Kreml-Gegner (v.l.) Kara-Mursa und Nawalnaja in Berlin. © AFP
Berlin – In Berlin haben am Sonntag mehr als 1000 Exil-Russen gegen den russischen Angriffskrieg in der Ukraine und gegen Kreml-Chef Wladimir Putin demonstriert. Aufgerufen zu dem Protest hatten prominente Vertreter der russischen Exil-Opposition, darunter Julia Nawalnaja, Ilja Jaschin und Wladimir Kara-Mursa. Mit Rufen wie „Nein zum Krieg“ und „Nieder mit Putin“ begrüßte Jaschin unter großem Jubel die Protestteilnehmer.

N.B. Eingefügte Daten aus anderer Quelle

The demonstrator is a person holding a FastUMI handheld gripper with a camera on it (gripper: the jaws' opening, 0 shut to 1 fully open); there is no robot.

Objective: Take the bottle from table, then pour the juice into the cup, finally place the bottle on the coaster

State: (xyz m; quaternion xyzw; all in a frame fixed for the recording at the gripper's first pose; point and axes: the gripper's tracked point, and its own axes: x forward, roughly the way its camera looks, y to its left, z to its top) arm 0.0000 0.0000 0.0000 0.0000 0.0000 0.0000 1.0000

Die Demonstration startete am Nachmittag am Potsdamer Platz und sollte über die Friedrichstraße zur russischen Botschaft Unter den Linden führen. Die Polizei nannte die Zahl von rund 1500 Teilnehmern. Die Organisatoren sprachen ihrerseits zu Beginn der Demonstration von 1500 bis 2000 Teilnehmern. Die Größe des Protests galt als Gradmesser für den politischen Einfluss der Kreml-Kritiker im Ausland.
Die prominenten Kreml-Kritiker hofften, mit der Demonstration der zersplitterten russischen Exil-Opposition neuen Schwung zu verleihen. Ziel sei, „alle zu vereinen, die sich gegen die aggressive und verbrecherische Politik von Wladimir Putin stellen – gegen den Krieg in der Ukraine und gegen die politischen Repressionen innerhalb Russlands“, erklärten die Organisatoren im Vorfeld.
„Russland, das sind wir“, rief Jaschin dann bei dem Protestmarsch unter dem Jubel der Teilnehmer. „Hände weg von der Ukraine!“. Slogans bei der Demonstration waren „Freiheit für Russland“, „Wir haben keine Angst“ oder „Zusammen gegen Putin“. Zu den Forderungen der Teilnehmer gehörten der sofortige Abzug der russischen Truppen aus der Ukraine, die Amtsenthebung Putins und Anklage gegen ihn als Kriegsverbrecher. In Russland sitzen tausende Kritiker der Kreml-Politik im Gefängnis. Eine der größten russischen Exil-Gemeinden gibt es in Berlin.
Aber auch aus anderen Städten und sogar aus dem Ausland reisten Russen eigens nach Berlin. „Es ist wichtig zu zeigen, dass wir viele sind und dass wir es nicht zulassen, dass dieser Krieg passiert“, sagte Jewgenij Alexejew, der extra aus Stuttgart nach Berlin gekommen war. In Russland könnten die Menschen ihren Protest gegen Putin nicht zeigen, „sonst kommen sie ins Gefängnis“.
Valerija Aljochina kam sogar aus Nizza nach Berlin, um zu spüren, „dass ich nicht alleine bin“. Jeden Tag vergieße sie „Tränen, dass unsere Kinder im Krieg sterben“. Die Studentin Polina aus Estland betonte: „Wir müssen zeigen, dass nicht alle Russen für Putin sind.“ Sie äußerte die Hoffnung, dass die Opposition ihre Differenzen überwindet und gemeinsam gegen Putin vorgeht.
Der Tod von Oppositionsführer Alexej Nawalny, der im Februar unter unklaren Umständen im Straflager gestorben war, hatte russischen Dissidenten einen harten Schlag versetzt. Die bisher letzten großen Demonstrationen von Kreml-Kritikern fanden in Russland spontan statt; so nahmen Tausende im März an der Trauerfeier für Nawalny in Moskau teil.